Retirement Road Map: How Much to Contribute to Your 401(k)
Retirement Road Map: Tax Benefits of a 401(k)
Retirement Road Map: What is Compounding?


My employer has a match—how does that work?

Every employer’s match is different. Talk with your plan administrator (usually someone in Human Resources or the business manager). They will explain the specifics of the match. In general, an employer match is a contribution to your 401(k) account up to a certain percentage of your salary or your contribution. Regardless of the amount, it is free money to you, and you should take advantage of it if you can.

I’m just out of college.

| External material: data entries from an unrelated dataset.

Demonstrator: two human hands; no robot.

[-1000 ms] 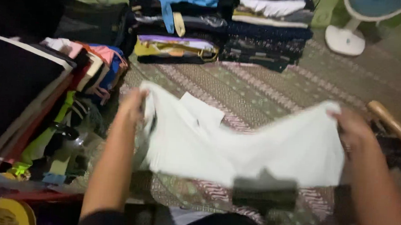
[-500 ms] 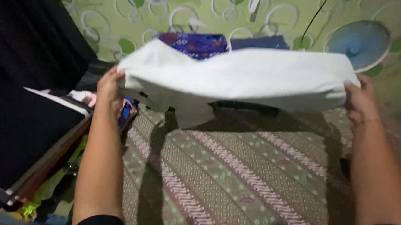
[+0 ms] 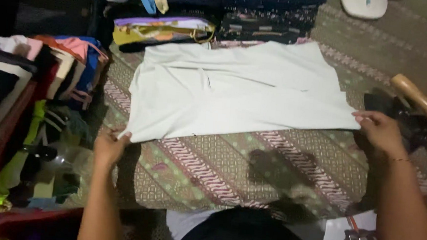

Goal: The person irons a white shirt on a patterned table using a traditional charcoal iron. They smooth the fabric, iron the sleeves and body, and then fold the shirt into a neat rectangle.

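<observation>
White cloth (image 3: 235, 94) is laid flat on a patterned mat (image 3: 210, 169), centre of frame, folded w/ its long edge toward the bottom. Its lower-left corner is pinched by the left hand (image 3: 109, 146), fingers closed on the fabric; its lower-right corner is gripped by the right hand (image 3: 380, 132), thumb and fingers closed on the edge. Folded clothes stacks (image 3: 190, 15) are seen just beyond the cloth at the top, touching its far edge. More folded clothes (image 3: 32, 99) are piled at left. A wooden stick (image 3: 419, 100) lies at right, near the right hand.
</observation>
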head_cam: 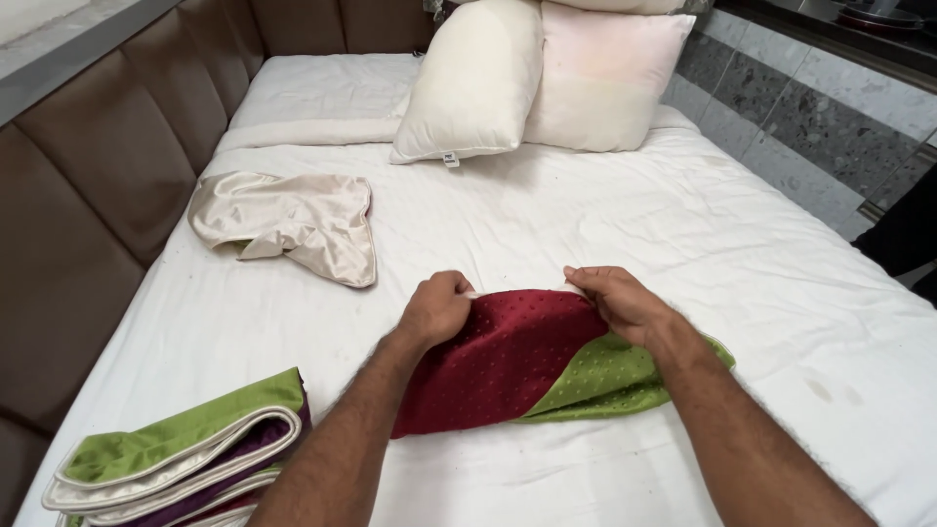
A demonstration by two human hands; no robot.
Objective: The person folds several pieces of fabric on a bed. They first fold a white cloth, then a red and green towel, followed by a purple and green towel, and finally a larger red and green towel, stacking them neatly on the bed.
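White bed sheet (547, 224): left hand (439, 307) and right hand (617, 301) both pinch the far edge of a red-and-green dotted pillow cover (508, 356) near the bed's foot edge.

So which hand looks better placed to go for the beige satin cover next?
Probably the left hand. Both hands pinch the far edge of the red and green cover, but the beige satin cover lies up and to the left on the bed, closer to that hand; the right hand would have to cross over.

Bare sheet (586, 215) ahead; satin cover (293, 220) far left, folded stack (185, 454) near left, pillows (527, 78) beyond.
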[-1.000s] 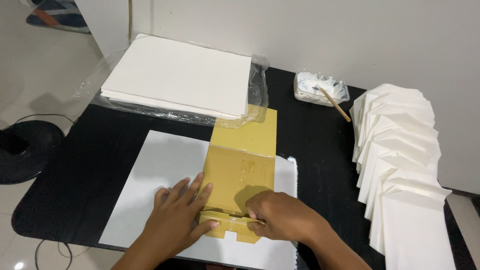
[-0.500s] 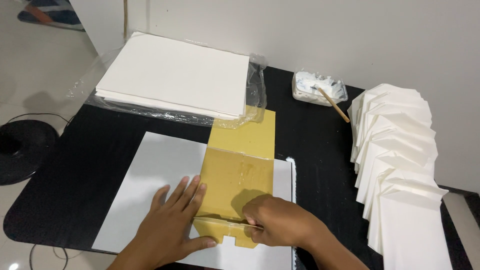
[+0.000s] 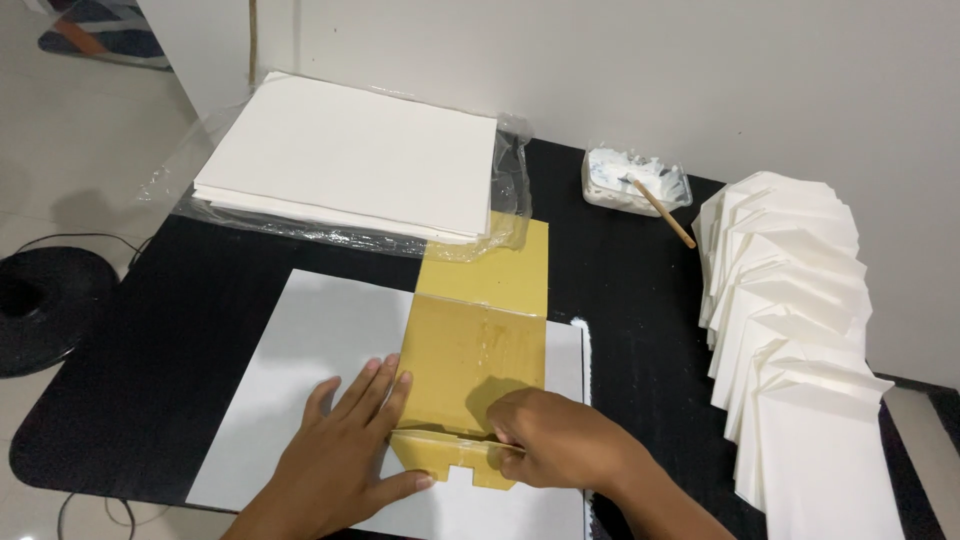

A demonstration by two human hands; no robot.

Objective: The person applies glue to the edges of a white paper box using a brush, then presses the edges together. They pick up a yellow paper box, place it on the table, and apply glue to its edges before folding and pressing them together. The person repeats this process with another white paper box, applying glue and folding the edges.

How much should I be saving for my retirement?

The short answer is as much as you possibly can! For example, saving $2,000 a year at a 6% annual return could mean as much as $350,000 by age 65. If you wait until age 30, that same investment may only be $250,000. Try to grow your savings as your paycheck grows until you are saving 10–15% of your salary. A good rule is to take half of your next salary increase and save it, then reward yourself with the other half!

What should my retirement goal be?

Everyone has different needs and expectations. You may want to travel or you may want time for your hobbies. You should plan to have savings to provide at least 80% of your pre-retirement income.

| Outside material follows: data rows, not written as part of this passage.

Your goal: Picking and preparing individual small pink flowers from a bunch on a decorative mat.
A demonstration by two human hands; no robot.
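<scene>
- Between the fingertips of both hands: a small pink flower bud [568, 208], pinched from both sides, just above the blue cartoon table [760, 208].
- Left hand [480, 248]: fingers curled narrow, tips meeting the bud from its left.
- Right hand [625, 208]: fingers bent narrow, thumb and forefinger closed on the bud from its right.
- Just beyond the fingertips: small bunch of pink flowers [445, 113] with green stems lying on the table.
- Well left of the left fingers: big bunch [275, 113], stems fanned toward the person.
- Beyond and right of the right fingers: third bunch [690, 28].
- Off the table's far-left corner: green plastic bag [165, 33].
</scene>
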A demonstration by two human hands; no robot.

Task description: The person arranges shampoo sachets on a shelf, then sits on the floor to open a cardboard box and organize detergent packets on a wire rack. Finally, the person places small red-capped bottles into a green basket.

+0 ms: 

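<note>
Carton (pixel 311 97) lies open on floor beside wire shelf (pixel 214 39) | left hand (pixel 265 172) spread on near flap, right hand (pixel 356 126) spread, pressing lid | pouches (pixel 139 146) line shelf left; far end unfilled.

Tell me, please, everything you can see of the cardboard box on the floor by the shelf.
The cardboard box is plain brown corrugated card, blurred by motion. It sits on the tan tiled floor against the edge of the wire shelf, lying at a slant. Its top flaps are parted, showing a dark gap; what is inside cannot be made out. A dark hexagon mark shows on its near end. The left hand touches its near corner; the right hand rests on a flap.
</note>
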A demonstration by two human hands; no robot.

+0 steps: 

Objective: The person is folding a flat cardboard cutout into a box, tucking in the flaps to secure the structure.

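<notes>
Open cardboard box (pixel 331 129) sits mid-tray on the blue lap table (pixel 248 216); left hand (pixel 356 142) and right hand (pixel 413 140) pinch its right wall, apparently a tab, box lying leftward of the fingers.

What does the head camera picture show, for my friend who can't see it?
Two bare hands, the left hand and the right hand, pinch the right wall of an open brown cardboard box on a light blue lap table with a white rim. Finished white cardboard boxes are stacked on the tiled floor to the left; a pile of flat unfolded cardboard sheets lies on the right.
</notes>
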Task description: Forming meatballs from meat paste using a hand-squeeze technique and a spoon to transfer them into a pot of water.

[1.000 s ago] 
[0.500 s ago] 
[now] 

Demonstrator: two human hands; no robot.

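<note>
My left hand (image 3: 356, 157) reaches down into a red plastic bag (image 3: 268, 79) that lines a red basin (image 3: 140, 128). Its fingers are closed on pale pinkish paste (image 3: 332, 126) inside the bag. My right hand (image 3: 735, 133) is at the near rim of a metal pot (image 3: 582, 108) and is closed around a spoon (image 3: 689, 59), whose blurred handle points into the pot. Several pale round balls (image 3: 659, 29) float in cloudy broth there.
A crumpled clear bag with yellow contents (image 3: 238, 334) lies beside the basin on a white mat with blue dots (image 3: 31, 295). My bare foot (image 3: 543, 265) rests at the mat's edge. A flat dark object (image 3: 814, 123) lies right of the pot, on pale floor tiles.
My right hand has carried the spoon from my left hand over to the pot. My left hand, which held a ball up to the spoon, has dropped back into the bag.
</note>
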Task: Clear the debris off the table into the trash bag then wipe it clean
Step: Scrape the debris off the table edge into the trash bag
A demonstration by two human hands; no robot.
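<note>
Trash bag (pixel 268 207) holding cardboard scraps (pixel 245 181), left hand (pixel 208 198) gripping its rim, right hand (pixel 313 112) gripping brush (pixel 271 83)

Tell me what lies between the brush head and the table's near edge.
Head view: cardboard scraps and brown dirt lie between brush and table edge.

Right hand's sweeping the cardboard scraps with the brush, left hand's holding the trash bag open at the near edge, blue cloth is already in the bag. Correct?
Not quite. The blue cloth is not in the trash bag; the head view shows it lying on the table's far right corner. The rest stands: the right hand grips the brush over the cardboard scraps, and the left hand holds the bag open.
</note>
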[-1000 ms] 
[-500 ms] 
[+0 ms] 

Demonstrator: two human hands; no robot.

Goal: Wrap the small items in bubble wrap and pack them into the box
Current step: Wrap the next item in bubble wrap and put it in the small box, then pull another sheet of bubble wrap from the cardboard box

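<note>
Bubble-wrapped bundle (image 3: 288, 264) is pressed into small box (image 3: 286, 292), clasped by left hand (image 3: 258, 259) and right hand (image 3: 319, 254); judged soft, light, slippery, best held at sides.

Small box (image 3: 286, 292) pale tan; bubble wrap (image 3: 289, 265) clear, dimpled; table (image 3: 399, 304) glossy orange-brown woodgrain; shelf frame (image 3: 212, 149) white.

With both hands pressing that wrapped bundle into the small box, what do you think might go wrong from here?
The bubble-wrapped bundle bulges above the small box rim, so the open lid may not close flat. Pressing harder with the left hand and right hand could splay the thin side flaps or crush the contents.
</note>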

How should assets be diversified differently for different stages of life?

Asset Allocation is the process to balance your risk and reward. It is based on your risk tolerance, investing time horizon, age, and expectations. Everyone is different and we recommend having a conversation with your financial advisor to determine the asset allocation that you’ll be comfortable with.

What is the maximum annual contribution that I can make into my 401(k), and should I do that each year?

The maximum contribution can increase each year. In 2022 for participants under 50, the amount is $20,500. If you are 50 or older, you can contribute an additional $6,500. We encourage you to save as much into the plan as you are able.

What is the ‘right time’ to really start focusing on investing? Should I save for a house / pay off student loans / pay off other debts first?

Debt is expensive and it’s important to understand exactly how much it costs. Paying off your most expensive debt first is important, like credit cards, boat or ATV loans, and student loans.

Should I buy individual stocks or invest in an index fund? What about other investments like CDs, real estate, annuities, or Bitcoin?

Investment decisions are based on your asset allocation and your investing time horizon. There are many options and it is important to talk with your advisor about the choices in your employer’s retirement plan.

Ready to Get Started?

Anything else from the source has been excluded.